The placement of these products, whether it is beside their conventional (lower-welfare or animal protein) counterpart, is another key factor to take note of, particularly for plant-based proteins. Recently emerging protein alternatives are targeted at meat eaters and flexitarians aspiring to replace meat consumption with plant-based alternatives. This was reinforced by a finding that 98% of consumers who purchase plant-based meat also purchase animal meat[5]. When placed beside their animal meat counterpart, plant-based meats are more likely to be noticed by their target audience. A 2019 report by FMI, The Food Industry Association also showed that this integrated-shelving strategy may also be more popular with most consumers who prefer to shop for plant-based meat in the meat or frozen section[6].

Another action that retailers can take is to engage and support their suppliers on these topics. This is especially so for larger buyers with greater bargaining power to make demands on long-term supply volume and appropriate product labelling and promotion. Independent certification of higher-welfare claims significantly increases consumers’ trust and demand for these products.
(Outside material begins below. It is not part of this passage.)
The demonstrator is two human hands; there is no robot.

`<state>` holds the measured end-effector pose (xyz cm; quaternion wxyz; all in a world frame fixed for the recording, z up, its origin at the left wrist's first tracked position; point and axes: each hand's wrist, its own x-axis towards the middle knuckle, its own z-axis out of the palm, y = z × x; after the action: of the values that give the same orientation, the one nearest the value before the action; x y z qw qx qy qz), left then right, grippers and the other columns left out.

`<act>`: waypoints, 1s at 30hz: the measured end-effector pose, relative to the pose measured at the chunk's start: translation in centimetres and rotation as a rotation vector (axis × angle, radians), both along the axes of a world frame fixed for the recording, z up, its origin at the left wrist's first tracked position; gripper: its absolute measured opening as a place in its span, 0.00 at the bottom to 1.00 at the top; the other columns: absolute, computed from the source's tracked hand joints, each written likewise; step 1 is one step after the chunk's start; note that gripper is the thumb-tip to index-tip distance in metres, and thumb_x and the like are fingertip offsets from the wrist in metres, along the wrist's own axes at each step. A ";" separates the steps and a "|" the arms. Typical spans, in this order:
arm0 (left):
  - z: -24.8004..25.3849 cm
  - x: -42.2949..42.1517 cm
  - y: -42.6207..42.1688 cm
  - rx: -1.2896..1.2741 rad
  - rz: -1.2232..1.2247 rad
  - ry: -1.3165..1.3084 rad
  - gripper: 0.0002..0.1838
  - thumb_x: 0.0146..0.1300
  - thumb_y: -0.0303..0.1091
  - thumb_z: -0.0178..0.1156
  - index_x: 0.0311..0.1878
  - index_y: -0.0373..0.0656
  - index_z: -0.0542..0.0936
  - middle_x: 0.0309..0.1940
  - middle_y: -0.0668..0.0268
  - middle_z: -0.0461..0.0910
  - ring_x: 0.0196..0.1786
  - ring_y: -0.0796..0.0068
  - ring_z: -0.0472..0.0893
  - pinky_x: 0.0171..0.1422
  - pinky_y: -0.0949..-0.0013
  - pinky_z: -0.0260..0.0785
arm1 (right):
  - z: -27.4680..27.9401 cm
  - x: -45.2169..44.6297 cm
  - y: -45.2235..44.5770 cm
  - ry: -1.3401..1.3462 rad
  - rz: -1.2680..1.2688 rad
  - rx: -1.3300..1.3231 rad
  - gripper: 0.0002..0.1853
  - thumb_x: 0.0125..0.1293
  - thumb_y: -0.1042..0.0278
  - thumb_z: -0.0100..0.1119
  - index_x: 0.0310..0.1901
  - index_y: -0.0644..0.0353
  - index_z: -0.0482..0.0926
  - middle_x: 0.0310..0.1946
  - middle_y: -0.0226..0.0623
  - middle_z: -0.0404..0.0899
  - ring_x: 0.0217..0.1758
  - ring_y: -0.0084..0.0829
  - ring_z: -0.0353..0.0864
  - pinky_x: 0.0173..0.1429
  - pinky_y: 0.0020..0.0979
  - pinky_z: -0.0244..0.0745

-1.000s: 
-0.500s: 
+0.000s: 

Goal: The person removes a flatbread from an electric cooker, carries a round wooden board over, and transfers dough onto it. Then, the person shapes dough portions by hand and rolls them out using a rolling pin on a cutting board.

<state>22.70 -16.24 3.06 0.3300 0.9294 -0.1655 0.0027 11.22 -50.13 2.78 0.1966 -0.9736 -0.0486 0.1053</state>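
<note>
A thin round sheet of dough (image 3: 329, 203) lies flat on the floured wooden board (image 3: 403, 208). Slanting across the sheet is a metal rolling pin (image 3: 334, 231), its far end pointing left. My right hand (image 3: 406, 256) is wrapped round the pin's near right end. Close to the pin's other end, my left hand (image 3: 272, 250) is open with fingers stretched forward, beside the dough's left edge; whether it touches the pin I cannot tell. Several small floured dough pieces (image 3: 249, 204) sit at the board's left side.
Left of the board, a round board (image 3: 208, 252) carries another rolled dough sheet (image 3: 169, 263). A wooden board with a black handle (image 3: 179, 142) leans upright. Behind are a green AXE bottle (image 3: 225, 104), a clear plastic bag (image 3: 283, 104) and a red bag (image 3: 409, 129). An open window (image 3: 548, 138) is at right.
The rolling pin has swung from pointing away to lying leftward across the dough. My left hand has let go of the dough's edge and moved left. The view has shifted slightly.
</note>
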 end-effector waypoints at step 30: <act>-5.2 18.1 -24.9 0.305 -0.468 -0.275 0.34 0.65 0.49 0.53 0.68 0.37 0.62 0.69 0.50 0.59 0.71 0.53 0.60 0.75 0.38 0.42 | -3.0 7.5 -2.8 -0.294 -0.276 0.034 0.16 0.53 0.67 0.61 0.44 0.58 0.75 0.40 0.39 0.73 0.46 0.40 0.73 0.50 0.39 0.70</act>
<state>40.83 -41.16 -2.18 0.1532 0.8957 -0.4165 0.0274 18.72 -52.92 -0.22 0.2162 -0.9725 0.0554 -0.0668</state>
The operator should relay this signal and encourage the supplier to obtain independent certification for its higher-welfare claims, as this also invites value-add and premiums. This applies for general product labelling as well: where products could be more appropriately and transparently labelled to inform consumers of the actual production system and sustainability footprint of various products.

To conclude, Asian retailers should recognise their key role in the protein transition and collaborate with producers to deliver responsible and sustainable proteins at scale while effectively mitigating risks in animal welfare violations, climate change, deforestation, and other impacts. It is undoubtedly a massive challenge to set appropriate policies and commitments across a wide range of topics with a wider range of stakeholder considerations. Recognising this, the Asia Protein Transition Platform launched the investor expected disclosures guide and recommended goals to assist companies in outlining this pathway, along with a self-assessment questionnaire for companies to benchmark themselves. The Platform will continue to offer support to Asia’s listed food companies on their journey towards the 2030 Protein Transition Vision, through its engagements and by publishing meaningful content, such as this scorecard exercise, for relevant decision-makers.
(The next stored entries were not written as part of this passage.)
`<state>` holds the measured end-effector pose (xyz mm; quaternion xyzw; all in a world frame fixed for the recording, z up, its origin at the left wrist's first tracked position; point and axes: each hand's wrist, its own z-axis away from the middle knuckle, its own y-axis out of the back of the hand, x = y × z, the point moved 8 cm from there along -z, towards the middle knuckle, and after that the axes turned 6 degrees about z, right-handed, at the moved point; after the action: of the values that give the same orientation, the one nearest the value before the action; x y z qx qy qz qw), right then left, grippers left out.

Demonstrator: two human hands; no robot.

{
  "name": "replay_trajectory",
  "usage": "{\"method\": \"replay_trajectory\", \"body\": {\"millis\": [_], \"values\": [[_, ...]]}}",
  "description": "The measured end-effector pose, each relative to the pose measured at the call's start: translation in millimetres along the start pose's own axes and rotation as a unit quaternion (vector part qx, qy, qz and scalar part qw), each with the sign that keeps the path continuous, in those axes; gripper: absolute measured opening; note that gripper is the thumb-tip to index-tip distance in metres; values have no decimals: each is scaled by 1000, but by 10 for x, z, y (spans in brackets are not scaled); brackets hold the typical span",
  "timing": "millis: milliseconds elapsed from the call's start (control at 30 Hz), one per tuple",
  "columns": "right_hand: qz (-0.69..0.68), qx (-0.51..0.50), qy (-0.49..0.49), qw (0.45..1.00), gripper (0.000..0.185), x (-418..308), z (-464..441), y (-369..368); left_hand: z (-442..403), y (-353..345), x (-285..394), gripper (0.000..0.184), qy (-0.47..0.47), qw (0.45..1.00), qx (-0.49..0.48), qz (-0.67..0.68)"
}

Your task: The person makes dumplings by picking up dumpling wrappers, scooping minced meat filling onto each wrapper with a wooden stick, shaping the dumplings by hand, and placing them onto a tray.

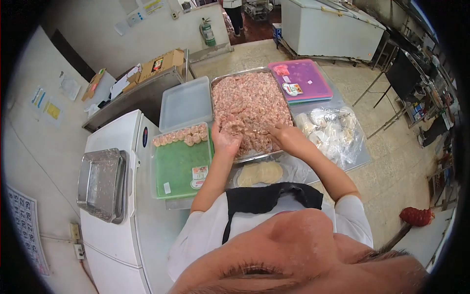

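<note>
A metal tray (252,98) full of ground meat mixture (249,93) lies in front of me. At its near left corner my left hand (227,140) is turned palm up, cupped under a lump of the meat mixture. My right hand (289,139) reaches over the near right edge, its fingers bent together at the meat; what is between them is hidden. Left of the tray, a green tray (181,169) has rows of small filled dumplings (188,134) along its far side. Round pale wrappers (259,174) lie in plastic close to my body.
A clear lid (186,104) lies at the left, purple trays (306,81) at the back right. A plastic bag (335,130) of whitish contents sits at the right. Metal pans (103,183) rest on a white fridge (115,245). A person (235,14) stands in the doorway.
</note>
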<state>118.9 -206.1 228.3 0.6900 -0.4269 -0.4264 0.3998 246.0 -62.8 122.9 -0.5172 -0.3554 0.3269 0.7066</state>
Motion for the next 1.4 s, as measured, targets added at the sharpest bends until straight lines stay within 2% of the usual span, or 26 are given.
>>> {"method": "replay_trajectory", "body": {"millis": [33,67,100,133,200,233,300,367,467,567,633,733,800,867,933,1000,1067,1100,1167,1233,1267,1367,1400], "values": [[-62,56,3,996,20,45,32,98,61,-86,-10,39,6,999,-23,-35],[-124,113,8,986,20,90,62,207,137,-218,-12,41,-8,989,-77,-130],[-142,93,-5,985,21,125,74,216,243,-370,-32,44,-22,966,-130,-222],[-161,72,-19,984,23,136,108,237,381,-488,-62,72,20,936,-187,-297],[-177,9,-44,983,25,84,170,288,526,-717,-4,83,-77,831,-224,-504],[-177,-9,-41,983,25,75,185,264,553,-789,-5,87,-109,781,-248,-562],[-175,-46,-34,983,25,60,210,217,621,-925,-5,95,-185,668,-285,-662],[-183,-21,2,983,25,-55,257,318,691,-958,-59,89,-211,599,-339,-694],[-183,6,30,983,24,-164,301,364,638,-858,-191,83,-75,534,-353,-765],[-171,-28,6,985,25,-181,314,407,603,-653,-235,71,126,714,-194,-661],[-157,-34,10,987,26,-191,330,491,814,-1074,-264,60,33,694,-230,-681],[-138,-14,43,989,27,-200,350,584,843,-1215,-265,48,-103,653,-304,-686],[-140,-31,36,989,27,-246,353,535,779,-1137,-287,46,-93,637,-338,-687],[-174,-41,32,983,29,-228,320,352,717,-953,-287,47,20,635,-346,-691],[-173,-48,46,983,29,-93,268,99,688,-927,-242,40,-2,640,-349,-685],[-138,-51,78,986,28,52,155,11,607,-855,-159,36,-50,625,-307,-716],[1,-56,20,998,28,139,121,67,453,-750,-65,34,-127,584,-218,-772],[73,-56,-7,996,28,142,70,137,350,-603,10,36,-129,634,-154,-747],[99,33,23,994,30,7,105,135,166,-225,179,39,-133,720,-22,-680],[82,101,75,989,33,16,96,-172,-141,-112,71,56,-6,710,-121,-693],[24,26,5,999,26,303,55,-393,-168,-51,7,64,62,697,-168,-694],[112,-86,-102,985,24,966,126,-562,335,-683,-14,60,-9,655,-169,-736],[80,-74,-118,987,24,987,162,-487,405,-827,4,58,-35,646,-186,-739]]}}
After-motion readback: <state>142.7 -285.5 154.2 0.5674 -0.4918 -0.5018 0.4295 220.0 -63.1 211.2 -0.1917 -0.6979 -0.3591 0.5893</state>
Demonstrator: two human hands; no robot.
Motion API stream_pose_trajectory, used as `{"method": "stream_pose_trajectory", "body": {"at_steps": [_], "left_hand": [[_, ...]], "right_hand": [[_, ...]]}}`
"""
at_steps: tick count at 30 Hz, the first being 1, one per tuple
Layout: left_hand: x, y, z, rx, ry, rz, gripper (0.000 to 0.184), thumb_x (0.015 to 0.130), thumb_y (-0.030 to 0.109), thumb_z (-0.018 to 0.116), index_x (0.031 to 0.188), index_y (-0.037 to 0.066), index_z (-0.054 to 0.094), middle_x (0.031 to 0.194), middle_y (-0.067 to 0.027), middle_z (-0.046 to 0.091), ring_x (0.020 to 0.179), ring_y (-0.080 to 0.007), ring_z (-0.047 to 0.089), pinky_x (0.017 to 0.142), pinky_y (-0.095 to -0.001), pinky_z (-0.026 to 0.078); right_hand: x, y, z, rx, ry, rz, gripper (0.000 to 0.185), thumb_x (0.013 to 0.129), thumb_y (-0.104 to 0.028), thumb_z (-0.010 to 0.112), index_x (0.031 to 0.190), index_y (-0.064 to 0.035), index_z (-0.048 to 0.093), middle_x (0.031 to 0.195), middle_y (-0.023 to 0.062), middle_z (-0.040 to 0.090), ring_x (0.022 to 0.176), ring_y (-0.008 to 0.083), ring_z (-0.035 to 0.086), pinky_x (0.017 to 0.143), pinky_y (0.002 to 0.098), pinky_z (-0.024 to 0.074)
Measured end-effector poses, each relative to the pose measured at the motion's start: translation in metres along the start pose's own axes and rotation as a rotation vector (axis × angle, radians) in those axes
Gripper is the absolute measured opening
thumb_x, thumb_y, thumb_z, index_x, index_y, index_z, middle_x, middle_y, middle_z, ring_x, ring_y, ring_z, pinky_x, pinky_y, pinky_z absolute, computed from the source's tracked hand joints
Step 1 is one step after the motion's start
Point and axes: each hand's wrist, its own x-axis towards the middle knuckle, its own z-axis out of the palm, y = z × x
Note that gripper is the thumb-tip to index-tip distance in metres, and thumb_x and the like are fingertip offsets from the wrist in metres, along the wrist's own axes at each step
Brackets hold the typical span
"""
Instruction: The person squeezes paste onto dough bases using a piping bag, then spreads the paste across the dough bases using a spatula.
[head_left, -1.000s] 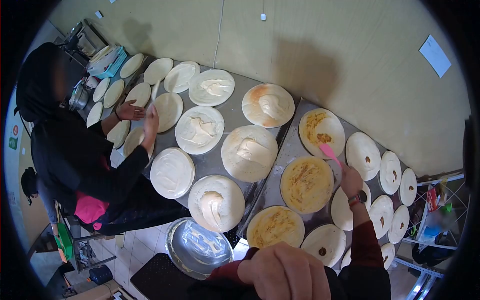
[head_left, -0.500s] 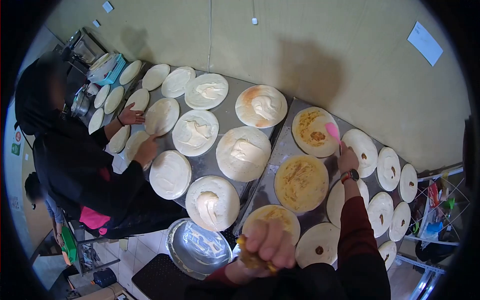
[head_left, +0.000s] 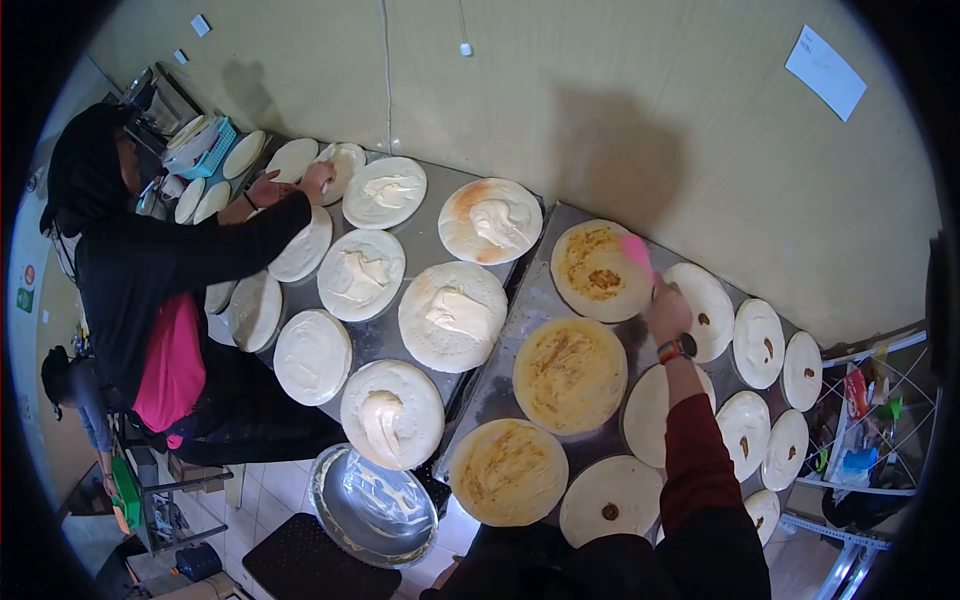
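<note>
My right hand (head_left: 670,314) is closed around the handle of a pink spatula (head_left: 636,252). The spatula's blade lies over the right side of a round flatbread (head_left: 570,290) smeared with brown filling, and a thicker lump of filling sits near its middle. Below it are another flatbread coated in brown filling (head_left: 570,375) and a third coated one (head_left: 508,472). Close to my right wrist lies a pale flatbread (head_left: 706,342) with a small brown dab on it. My left hand is out of sight.
Several flatbreads topped with white cream (head_left: 452,316) cover the left metal table (head_left: 410,238). A co-worker (head_left: 190,270) reaches over its far end. A metal basin (head_left: 330,520) stands below on the floor side. A wire rack (head_left: 875,420) is at the right.
My left hand, which held something brown and yellow, has dropped out of view. The spatula stays at the same flatbread. The co-worker's hands have moved to a farther bread, and my view has shifted.
</note>
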Motion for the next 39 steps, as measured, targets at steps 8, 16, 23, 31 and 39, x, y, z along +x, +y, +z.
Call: {"method": "stream_pose_trajectory", "body": {"at_steps": [8,16,23,31,39], "left_hand": [[0.0,-0.024,-0.024,0.891,0.204,-0.053,0.023,0.075,0.022,0.056,0.092,0.008,0.047,0.088,-0.0097,0.049,0.084,-0.023,0.051,0.074,-0.0384,0.043],[0.016,-0.056,-0.031,1.762,0.373,-0.115,0.025,0.073,0.019,0.054,0.093,0.006,0.047,0.088,-0.0146,0.05,0.083,-0.0272,0.051,0.069,-0.0402,0.044],[0.019,-0.058,0.001,1.954,0.523,0.109,0.021,0.073,0.019,0.05,0.09,0.006,0.047,0.082,-0.015,0.051,0.078,-0.0312,0.052,0.063,-0.0411,0.044],[0.015,-0.07,-0.03,1.949,0.673,-0.049,0.026,0.08,0.025,0.049,0.095,0.004,0.051,0.079,-0.0128,0.054,0.073,-0.0288,0.054,0.062,-0.0377,0.044],[0.018,-0.067,-0.044,0.937,0.909,0.114,0.022,0.081,0.02,0.053,0.094,0.003,0.05,0.085,-0.0094,0.053,0.08,-0.0232,0.054,0.07,-0.036,0.046]], "right_hand": [[0.034,0.016,0.0,-0.005,-0.081,-0.11,0.038,0.075,-0.008,0.043,0.112,-0.0118,0.048,0.092,0.017,0.055,0.081,0.0334,0.058,0.068,0.0421,0.048],[-0.091,0.046,-0.009,0.18,-0.136,-0.253,0.033,0.078,-0.013,0.045,0.111,-0.0133,0.049,0.081,0.0175,0.055,0.073,0.0324,0.056,0.061,0.043,0.046],[-0.03,0.033,0.027,0.237,-0.041,-0.157,0.032,0.08,-0.015,0.043,0.111,-0.0156,0.051,0.077,0.0175,0.055,0.074,0.0331,0.055,0.062,0.0445,0.0441],[-0.03,0.02,0.022,0.354,0.061,-0.141,0.03,0.08,-0.016,0.043,0.108,-0.0094,0.052,0.073,0.0197,0.055,0.068,0.0363,0.054,0.06,0.0456,0.0428],[-0.064,-0.024,0.021,0.354,-0.062,-0.342,0.031,0.08,-0.015,0.042,0.109,-0.0125,0.053,0.077,0.0191,0.056,0.07,0.0352,0.055,0.061,0.0447,0.0443]]}}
We intend to conduct this exercise for more supermarket chains across key Asian hubs. The scale of our ambition exceeds our limited capacity, and we are grateful for partners in the region who have assisted or are currently assisting us in the process of data collection. For this particular assessment of supermarket chains in Bangkok, we are fortunate to have received in kind support from World Animal Protection in providing contextual knowledge of the market, which has proven invaluable.